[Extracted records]
_ _ _ _ _
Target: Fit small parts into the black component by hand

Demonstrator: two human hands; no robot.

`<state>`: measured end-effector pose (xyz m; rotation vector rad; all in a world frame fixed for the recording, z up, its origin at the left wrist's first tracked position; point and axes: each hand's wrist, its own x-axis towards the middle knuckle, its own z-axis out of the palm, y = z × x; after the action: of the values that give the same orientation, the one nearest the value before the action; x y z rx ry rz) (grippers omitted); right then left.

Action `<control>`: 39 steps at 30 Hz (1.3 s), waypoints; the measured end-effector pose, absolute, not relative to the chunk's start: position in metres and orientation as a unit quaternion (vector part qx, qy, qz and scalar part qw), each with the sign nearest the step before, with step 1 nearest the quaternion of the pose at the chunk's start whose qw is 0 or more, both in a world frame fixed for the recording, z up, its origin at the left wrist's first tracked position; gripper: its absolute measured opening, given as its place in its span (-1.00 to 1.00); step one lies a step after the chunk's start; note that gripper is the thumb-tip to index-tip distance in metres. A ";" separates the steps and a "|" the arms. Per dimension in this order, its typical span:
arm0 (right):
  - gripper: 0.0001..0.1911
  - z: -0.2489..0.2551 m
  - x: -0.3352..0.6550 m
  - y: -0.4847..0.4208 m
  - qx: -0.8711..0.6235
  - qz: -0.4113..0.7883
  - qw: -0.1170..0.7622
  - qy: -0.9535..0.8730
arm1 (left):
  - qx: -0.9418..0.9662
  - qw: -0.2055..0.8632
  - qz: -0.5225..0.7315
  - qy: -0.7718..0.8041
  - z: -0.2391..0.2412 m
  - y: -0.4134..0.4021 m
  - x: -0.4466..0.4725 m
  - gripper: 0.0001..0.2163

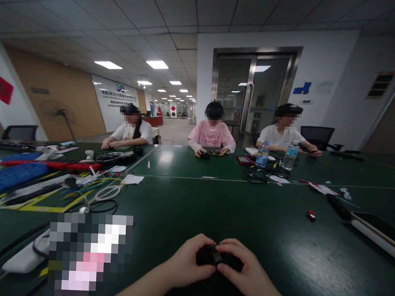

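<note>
Low in the middle of the view, my left hand (187,263) and my right hand (244,272) meet over the dark green table (214,210). Both are curled round a small black object (214,255) held between them, just above the table top. My fingers wrap its sides, so only its dark middle with a small pale detail shows. What the object is I cannot make out.
Three people sit across the table, each handling small dark parts. Two water bottles (290,155) stand at the far right. Cables, a white coil (108,192) and blue trays (16,173) crowd the left. A small red item (311,215) and a dark flat bar (374,227) lie to the right.
</note>
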<state>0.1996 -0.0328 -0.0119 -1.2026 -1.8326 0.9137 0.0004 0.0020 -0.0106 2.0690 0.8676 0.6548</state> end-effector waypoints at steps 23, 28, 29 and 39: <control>-0.82 -0.017 0.199 -0.031 -0.500 0.381 0.342 -0.698 | 0.843 0.332 0.234 0.352 -0.007 0.001 0.001 -0.66; -0.84 -0.017 0.203 -0.028 -0.513 0.376 0.408 -0.655 | 0.833 0.343 0.236 0.364 -0.007 0.001 0.001 -0.67; -0.82 -0.017 0.206 -0.027 -0.518 0.375 0.426 -0.640 | 0.831 0.347 0.234 0.367 -0.006 0.001 0.001 -0.67; -0.57 -0.008 0.230 -0.021 -0.526 0.406 0.570 -0.483 | 0.800 0.407 0.218 0.383 -0.004 0.002 -0.002 -0.61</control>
<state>0.2299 -0.0207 -0.0078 -1.2349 -1.1342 0.9525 -0.0016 0.0017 -0.0040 2.0173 0.9659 0.5501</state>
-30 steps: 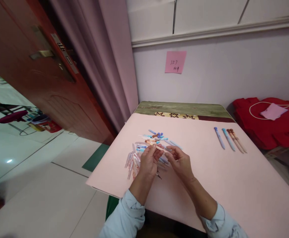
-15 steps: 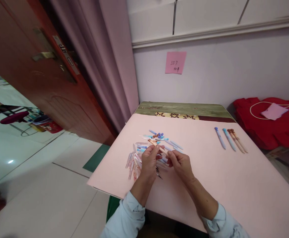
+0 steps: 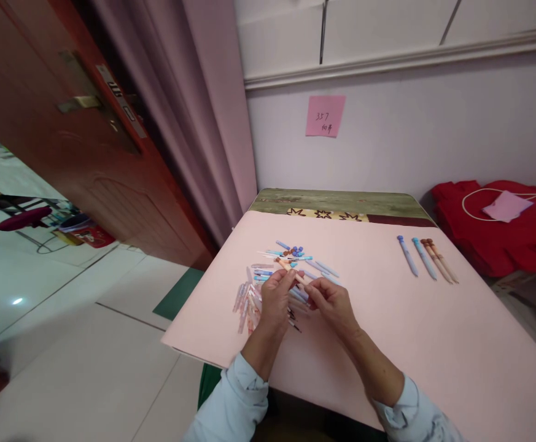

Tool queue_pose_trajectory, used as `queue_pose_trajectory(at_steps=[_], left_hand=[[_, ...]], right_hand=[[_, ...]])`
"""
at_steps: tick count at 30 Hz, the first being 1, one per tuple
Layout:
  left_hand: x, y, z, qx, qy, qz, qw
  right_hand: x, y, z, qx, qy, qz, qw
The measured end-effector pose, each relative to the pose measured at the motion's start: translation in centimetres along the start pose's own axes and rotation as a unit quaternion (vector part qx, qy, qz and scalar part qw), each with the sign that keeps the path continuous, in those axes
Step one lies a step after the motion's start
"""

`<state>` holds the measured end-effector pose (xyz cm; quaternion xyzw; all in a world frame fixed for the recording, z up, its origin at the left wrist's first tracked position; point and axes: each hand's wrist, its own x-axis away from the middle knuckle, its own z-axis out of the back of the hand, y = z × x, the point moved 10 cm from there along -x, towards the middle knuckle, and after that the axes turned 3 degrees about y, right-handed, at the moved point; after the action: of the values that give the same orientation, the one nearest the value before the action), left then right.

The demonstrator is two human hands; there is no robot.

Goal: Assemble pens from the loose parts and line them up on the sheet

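While gripping a beige pen between thumb and fingers of the left hand, also pinching its near right end in the fingertips of the right hand. Held slanting above scattered pen parts on the left side of a pink tabletop. Noted farther right, side by side: four pens, purple, blue and two beige. Noted on far wall: pink note.

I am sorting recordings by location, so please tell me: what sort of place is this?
Probably a room in a home or small workshop: a pink-covered table bears loose pen parts, near a wooden door and a curtain.
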<state>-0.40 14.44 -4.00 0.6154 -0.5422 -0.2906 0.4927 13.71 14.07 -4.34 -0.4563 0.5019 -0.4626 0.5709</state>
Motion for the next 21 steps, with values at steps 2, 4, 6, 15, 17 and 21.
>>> queue_pose_trajectory(at_steps=[2, 4, 6, 15, 17, 21], left_hand=[[0.0, 0.0, 0.1, -0.017, -0.002, -0.003, 1.0], [0.0, 0.1, 0.2, -0.029, -0.001, -0.006, 1.0], [0.0, 0.1, 0.4, -0.032, 0.007, -0.008, 0.999], [0.1, -0.5, 0.3, 0.006, 0.023, 0.002, 1.0], [0.0, -0.5, 0.2, 0.003, 0.015, -0.001, 1.0], [0.0, -0.1, -0.1, -0.011, -0.009, -0.011, 1.0]], right_hand=[[0.1, 0.3, -0.5, -0.004, -0.025, -0.01, 1.0], [0.1, 0.4, -0.9, 0.004, -0.045, -0.014, 0.999], [0.1, 0.3, -1.1, 0.014, -0.057, -0.009, 0.998], [0.1, -1.4, 0.2, 0.059, 0.025, 0.057, 0.996], [0.1, -1.3, 0.3, 0.042, 0.025, 0.051, 0.998], [0.1, -0.4, -0.3, -0.053, -0.013, -0.022, 0.998]])
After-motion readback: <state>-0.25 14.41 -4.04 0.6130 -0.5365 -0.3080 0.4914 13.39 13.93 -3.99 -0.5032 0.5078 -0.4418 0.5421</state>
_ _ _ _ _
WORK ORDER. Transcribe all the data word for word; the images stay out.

RESPONSE TO THIS EXERCISE.
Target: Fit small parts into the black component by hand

Demonstrator: two human hands; no robot.

`<state>`: measured end-effector pose (xyz m; rotation vector rad; all in a world frame fixed for the recording, z up, its origin at the left wrist's first tracked position; point and axes: each hand's wrist, its own x-axis towards the middle knuckle, its own z-axis out of the palm, y = z × x; after the action: of the values that give the same orientation, the one nearest the value before the action; x y z rx ry rz) (grippers omitted); right then left.

Action `<control>`: 39 steps at 30 Hz (1.3 s), waypoints; the measured end-effector pose, absolute, not relative to the chunk's start: position in metres and orientation as a unit quaternion (vector part qx, qy, qz and scalar part qw), each with the sign nearest the step before, with step 1 nearest the quaternion of the pose at the chunk's start whose qw is 0 or more, both in a world frame fixed for the recording, z up, its origin at the left wrist's first tracked position; gripper: its absolute measured opening, given as its place in its span (-1.00 to 1.00); step one lies a step after the chunk's start; note that gripper is the thumb-tip to index-tip distance in metres. A ";" separates the steps and a "|" the arms. Per dimension in this order, its typical span:
arm0 (right):
  - gripper: 0.0001..0.1911
  - z: -0.2489..0.2551 m
  - x: -0.3352..0.6550 m
  - y: -0.4847..0.4208 m
  - qx: -0.8711..0.6235
  - qz: -0.4113..0.7883
  - qw: -0.1170..0.7622
  - qy: -0.9535..0.8730
arm1 (left):
  - qx: -0.9418..0.9662
  - qw: -0.2055..0.8632
  - qz: -0.5225..0.7315
  - qy: -0.7718..0.8041
  - z: -0.2391..0.2412 m
  - y: -0.4134..0.4021 m
  - x: -0.4466..0.4725 m
  - gripper: 0.0001..0.2163


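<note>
Low in the middle of the view, my left hand (187,263) and my right hand (244,272) meet over the dark green table (214,210). Both are curled round a small black object (214,255) held between them, just above the table top. My fingers wrap its sides, so only its dark middle with a small pale detail shows. What the object is I cannot make out.
Three people sit across the table, each handling small dark parts. Two water bottles (290,155) stand at the far right. Cables, a white coil (108,192) and blue trays (16,173) crowd the left. A small red item (311,215) and a dark flat bar (374,227) lie to the right.
</note>
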<state>0.1996 -0.0328 -0.0119 -1.2026 -1.8326 0.9137 0.0004 0.0020 -0.0106 2.0690 0.8676 0.6548</state> end-effector waypoints at steps 23, 28, 29 and 39: <control>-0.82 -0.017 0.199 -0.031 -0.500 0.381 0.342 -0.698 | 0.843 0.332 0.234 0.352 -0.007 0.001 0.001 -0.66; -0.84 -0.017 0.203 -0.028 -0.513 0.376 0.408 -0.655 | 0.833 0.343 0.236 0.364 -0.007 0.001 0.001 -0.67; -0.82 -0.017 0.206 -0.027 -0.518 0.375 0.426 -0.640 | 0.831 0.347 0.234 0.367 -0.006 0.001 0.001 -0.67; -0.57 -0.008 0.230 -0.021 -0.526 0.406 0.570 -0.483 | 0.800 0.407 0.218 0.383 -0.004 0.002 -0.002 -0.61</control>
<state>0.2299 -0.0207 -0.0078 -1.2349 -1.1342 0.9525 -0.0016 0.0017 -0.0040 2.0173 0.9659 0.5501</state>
-30 steps: 
-15 steps: 
+0 steps: 

Tool queue_pose_trajectory, used as `queue_pose_trajectory(at_steps=[_], left_hand=[[_, ...]], right_hand=[[_, ...]])`
"""
at_steps: tick count at 30 Hz, the first being 1, one per tuple
Layout:
  left_hand: x, y, z, qx, qy, qz, qw
  right_hand: x, y, z, qx, qy, qz, qw
The measured end-effector pose, each relative to the pose measured at the motion's start: translation in centimetres along the start pose's own axes and rotation as a unit quaternion (vector part qx, qy, qz and scalar part qw), each with the sign that keeps the path continuous, in those axes
Step one lies a step after the motion's start
"""

`<state>` holds the measured end-effector pose (xyz cm; quaternion xyzw; all in a world frame fixed for the recording, z up, its origin at the left wrist's first tracked position; point and axes: each hand's wrist, its own x-axis away from the middle knuckle, its own z-axis out of the back of the hand, y = z × x, the point moved 10 cm from there along -x, towards the middle knuckle, and after that the axes turned 3 degrees about y, right-handed, at the moved point; after the action: of the values that give the same orientation, the one nearest the value before the action), left then right.

The demonstrator is two human hands; there is no robot.

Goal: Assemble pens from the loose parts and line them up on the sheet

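While gripping a beige pen between thumb and fingers of the left hand, also pinching its near right end in the fingertips of the right hand. Held slanting above scattered pen parts on the left side of a pink tabletop. Noted farther right, side by side: four pens, purple, blue and two beige. Noted on far wall: pink note.

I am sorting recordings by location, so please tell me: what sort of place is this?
Probably a room in a home or small workshop: a pink-covered table bears loose pen parts, near a wooden door and a curtain.
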<state>-0.40 14.44 -4.00 0.6154 -0.5422 -0.2906 0.4927 13.71 14.07 -4.34 -0.4563 0.5019 -0.4626 0.5709</state>
Motion for the next 21 steps, with values at steps 2, 4, 6, 15, 17 and 21.
>>> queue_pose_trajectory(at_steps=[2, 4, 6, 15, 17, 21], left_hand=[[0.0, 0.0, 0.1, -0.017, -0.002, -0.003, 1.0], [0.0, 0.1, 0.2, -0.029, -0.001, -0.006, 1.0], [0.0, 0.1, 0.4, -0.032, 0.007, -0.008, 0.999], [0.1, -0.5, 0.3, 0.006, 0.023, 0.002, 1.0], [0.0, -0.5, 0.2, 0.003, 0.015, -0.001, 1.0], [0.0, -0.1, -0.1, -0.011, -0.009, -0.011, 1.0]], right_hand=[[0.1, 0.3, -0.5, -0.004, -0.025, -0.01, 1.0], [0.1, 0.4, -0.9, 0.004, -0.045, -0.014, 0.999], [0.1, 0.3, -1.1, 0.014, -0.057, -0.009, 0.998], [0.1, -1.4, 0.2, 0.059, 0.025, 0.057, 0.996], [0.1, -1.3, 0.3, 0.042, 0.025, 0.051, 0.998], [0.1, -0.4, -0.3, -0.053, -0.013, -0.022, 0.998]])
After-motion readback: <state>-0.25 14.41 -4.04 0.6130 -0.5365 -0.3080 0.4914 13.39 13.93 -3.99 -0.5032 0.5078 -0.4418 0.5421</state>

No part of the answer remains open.